Hello everybody, new to this site and to my outback so i thought i would take advantage of this great resource. I am planning a trip to dorst campground in the end of June and i noticed that dogs are not allowed on park trails. What do most people do with there dogs when camping in the sequoias and will there be an trails were my dog can stretch his legs. He is a large lab so daily exercise is a must.


----------



## California Jim (Dec 11, 2003)

I'm interested to hear this too.

We're traveling with another family to Yellowstone this summer and they're leaving their dog at home because he is not allowed on any trails or even more than 100' from the paved roads. And if we leave him in the camper with the AC running but are gone for a long day trip he will pee on the floor or otherwise get into trouble.

So what do you all do about this ?

OH! And welcome to the website!


----------



## mmblantz (Jul 1, 2007)

When we go to mountains in north ga, dogs are welcome just about wherever we go up in the national forests and state parks with leash restrictions in some places. Beach trips for us are tough here cuz a lot of places don't like dogs on beach. Ours is a lab mix & can't help himself when there's water around, salt or fresh. We try to do our research beforehand and pick places he is welcome and if he has to stay in trailer we limit it to about 2 hours which he doesn't mind.


----------



## skippershe (May 22, 2006)

Hi sherpas
















to Outbackers! 

Where are you in Orange County?? We're in Costa Mesa, so we're probably neighbors!

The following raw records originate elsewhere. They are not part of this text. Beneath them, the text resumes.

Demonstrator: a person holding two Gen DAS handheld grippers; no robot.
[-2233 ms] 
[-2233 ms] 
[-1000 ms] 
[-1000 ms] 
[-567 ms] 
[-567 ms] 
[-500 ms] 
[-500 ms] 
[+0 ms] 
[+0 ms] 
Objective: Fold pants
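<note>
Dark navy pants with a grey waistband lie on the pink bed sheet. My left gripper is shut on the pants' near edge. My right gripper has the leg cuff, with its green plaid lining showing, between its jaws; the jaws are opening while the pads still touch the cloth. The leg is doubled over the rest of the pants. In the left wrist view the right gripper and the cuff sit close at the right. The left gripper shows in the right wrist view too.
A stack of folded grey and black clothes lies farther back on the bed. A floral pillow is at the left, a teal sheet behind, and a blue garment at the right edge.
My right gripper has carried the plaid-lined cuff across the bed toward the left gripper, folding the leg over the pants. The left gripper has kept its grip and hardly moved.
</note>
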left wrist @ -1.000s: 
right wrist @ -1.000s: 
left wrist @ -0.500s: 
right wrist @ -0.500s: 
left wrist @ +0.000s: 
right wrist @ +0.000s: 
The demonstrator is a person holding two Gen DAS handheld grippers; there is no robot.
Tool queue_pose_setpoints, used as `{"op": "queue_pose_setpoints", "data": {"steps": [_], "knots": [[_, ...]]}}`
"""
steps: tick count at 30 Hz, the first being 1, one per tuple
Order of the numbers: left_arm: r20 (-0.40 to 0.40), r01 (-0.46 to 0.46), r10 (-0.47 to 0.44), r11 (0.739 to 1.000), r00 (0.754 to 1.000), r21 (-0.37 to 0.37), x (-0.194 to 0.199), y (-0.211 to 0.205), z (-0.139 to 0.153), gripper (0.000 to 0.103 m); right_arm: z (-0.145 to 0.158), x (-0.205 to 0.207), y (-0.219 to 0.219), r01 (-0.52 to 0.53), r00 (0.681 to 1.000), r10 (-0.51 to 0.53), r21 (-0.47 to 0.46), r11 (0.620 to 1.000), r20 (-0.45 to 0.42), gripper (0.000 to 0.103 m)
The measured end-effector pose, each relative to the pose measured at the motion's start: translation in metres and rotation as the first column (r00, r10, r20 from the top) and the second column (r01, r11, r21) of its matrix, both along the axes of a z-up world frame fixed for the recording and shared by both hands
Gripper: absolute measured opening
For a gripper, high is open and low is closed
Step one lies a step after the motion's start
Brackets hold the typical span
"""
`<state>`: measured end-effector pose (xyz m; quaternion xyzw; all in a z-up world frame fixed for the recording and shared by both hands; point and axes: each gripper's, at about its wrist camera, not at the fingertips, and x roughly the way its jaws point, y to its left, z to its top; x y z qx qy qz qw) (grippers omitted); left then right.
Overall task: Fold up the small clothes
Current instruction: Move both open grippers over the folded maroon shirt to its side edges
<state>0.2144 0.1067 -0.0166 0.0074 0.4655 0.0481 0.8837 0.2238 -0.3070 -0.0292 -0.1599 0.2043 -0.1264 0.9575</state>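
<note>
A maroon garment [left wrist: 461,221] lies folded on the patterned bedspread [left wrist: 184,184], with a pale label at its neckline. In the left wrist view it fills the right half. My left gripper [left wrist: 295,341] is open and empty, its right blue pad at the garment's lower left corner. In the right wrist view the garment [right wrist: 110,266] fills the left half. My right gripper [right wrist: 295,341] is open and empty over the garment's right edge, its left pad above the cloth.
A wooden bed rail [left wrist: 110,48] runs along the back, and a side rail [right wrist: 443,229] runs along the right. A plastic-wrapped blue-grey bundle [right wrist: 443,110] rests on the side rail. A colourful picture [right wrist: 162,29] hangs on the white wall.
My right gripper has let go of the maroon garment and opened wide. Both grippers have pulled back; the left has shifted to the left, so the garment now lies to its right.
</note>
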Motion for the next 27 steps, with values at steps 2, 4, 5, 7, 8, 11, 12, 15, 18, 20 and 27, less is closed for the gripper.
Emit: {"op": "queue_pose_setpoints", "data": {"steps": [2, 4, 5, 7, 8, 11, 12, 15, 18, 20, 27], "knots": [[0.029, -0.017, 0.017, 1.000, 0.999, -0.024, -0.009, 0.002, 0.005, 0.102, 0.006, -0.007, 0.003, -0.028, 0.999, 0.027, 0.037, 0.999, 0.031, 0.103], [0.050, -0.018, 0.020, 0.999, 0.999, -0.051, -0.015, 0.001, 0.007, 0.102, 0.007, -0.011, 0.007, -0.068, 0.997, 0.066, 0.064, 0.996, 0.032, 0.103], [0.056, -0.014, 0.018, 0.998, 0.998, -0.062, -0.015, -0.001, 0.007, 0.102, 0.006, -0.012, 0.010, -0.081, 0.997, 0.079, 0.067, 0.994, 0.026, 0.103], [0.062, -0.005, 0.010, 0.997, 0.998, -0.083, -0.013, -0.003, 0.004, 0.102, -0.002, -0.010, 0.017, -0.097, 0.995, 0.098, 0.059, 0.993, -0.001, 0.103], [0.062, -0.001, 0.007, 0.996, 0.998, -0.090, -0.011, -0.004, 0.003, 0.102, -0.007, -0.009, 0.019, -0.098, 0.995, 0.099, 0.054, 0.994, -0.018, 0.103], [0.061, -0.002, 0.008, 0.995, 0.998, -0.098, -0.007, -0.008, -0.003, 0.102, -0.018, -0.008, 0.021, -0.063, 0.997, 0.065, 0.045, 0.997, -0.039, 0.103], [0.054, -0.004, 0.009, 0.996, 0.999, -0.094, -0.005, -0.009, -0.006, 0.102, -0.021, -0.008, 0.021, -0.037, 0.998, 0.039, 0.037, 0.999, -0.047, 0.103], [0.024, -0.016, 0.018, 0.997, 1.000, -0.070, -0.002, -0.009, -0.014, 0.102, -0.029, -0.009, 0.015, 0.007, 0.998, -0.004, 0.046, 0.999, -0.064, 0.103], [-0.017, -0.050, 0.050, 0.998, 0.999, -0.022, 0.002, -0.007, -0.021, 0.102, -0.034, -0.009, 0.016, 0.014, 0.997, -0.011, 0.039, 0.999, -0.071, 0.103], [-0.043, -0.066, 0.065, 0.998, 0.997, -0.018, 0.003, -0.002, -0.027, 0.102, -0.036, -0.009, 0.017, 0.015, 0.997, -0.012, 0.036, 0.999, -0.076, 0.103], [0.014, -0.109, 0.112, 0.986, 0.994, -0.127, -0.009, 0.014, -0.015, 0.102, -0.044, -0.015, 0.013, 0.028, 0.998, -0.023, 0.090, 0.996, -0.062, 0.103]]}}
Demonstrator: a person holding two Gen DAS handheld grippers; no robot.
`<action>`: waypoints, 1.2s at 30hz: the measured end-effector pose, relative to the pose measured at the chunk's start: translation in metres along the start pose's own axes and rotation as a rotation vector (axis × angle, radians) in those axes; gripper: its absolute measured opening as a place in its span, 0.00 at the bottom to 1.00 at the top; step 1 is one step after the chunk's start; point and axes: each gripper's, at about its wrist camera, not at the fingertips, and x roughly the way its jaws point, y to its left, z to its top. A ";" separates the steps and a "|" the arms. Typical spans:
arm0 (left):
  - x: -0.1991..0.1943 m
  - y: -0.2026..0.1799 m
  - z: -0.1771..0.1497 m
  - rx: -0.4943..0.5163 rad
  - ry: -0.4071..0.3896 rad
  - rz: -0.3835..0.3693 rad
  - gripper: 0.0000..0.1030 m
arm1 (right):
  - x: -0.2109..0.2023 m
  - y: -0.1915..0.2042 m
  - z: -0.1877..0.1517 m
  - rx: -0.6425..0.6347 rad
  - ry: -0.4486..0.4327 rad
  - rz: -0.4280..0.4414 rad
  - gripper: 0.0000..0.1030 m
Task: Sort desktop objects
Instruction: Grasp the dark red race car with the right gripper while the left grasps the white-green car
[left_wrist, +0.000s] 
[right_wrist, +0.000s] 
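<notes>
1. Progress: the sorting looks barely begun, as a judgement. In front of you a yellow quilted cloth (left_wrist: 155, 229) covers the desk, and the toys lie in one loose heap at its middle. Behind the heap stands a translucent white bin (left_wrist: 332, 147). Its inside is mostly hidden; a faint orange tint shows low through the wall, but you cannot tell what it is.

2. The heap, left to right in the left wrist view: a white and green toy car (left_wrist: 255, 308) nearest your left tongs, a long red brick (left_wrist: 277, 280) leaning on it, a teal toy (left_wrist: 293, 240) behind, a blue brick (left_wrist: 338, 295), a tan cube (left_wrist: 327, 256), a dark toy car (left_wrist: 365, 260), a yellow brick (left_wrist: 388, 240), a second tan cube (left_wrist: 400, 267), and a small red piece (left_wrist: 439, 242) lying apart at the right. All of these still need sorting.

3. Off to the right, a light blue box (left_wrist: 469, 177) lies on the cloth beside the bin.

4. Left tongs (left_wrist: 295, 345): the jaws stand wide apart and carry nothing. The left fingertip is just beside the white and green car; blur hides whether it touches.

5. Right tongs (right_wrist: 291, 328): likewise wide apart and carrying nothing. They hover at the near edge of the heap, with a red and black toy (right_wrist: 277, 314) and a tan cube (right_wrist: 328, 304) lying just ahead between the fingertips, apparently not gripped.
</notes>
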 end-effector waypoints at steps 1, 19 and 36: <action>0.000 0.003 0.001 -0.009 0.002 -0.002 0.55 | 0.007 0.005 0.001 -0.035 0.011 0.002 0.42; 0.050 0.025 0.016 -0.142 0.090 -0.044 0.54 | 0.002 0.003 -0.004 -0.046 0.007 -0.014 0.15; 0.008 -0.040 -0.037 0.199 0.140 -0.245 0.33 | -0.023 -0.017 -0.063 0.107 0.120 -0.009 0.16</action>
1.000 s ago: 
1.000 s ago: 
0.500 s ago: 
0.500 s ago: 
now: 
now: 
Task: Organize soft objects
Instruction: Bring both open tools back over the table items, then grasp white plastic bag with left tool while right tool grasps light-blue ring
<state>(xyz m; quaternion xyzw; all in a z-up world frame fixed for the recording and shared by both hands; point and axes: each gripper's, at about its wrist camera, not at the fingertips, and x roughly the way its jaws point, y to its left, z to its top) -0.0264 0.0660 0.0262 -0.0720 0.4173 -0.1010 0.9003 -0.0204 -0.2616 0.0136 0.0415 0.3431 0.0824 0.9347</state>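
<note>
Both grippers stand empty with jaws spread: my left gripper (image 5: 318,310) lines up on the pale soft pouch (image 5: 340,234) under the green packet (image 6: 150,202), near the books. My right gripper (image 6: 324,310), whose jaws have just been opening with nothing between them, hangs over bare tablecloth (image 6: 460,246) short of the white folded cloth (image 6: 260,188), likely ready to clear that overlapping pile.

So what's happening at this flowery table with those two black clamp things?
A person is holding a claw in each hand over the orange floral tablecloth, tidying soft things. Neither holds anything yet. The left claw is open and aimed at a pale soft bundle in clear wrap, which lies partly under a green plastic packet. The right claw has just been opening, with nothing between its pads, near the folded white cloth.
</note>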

Make sure to mark your calendar for our fall Outbackers rally at the Newport Dunes in October Clicky Here...Let me know if you would like to join us.

We are also having another get-together at Yucaipa Regional Park in November for apple picking season..... Clicky Here!

Happy Camping,


----------



## ED_RN (Jun 25, 2006)

This is a problem in any national park not in a national forest, seqoiua has both. We go to Kings Canyon every year and stayed in Seqoiua for two nights last year. You can drive down into the national forest area and dogs are allowed on trails as long as they are on a lease. You can walk dogs on any paved areas in the park. They are pretty strick on enforcing the dog rule in the high traffic areas like Morro rock and the General Sherman areas. not so much on lesser used trails. We just took turns walking the trails with our daughter. The dogs were pretty happy sitting under a shady tree with a bowl of water.

Enjoy the trip. If you need gas or supplies the store a Hume Lake is pretty resonable.


----------



## sherpas (May 13, 2008)

Thank you for your help Ed.

skippershe: I work in huntington beach but i live in Laguna Hill. Thank you for the invite to the rally i will keep it mind, since its around my sons birthday.


----------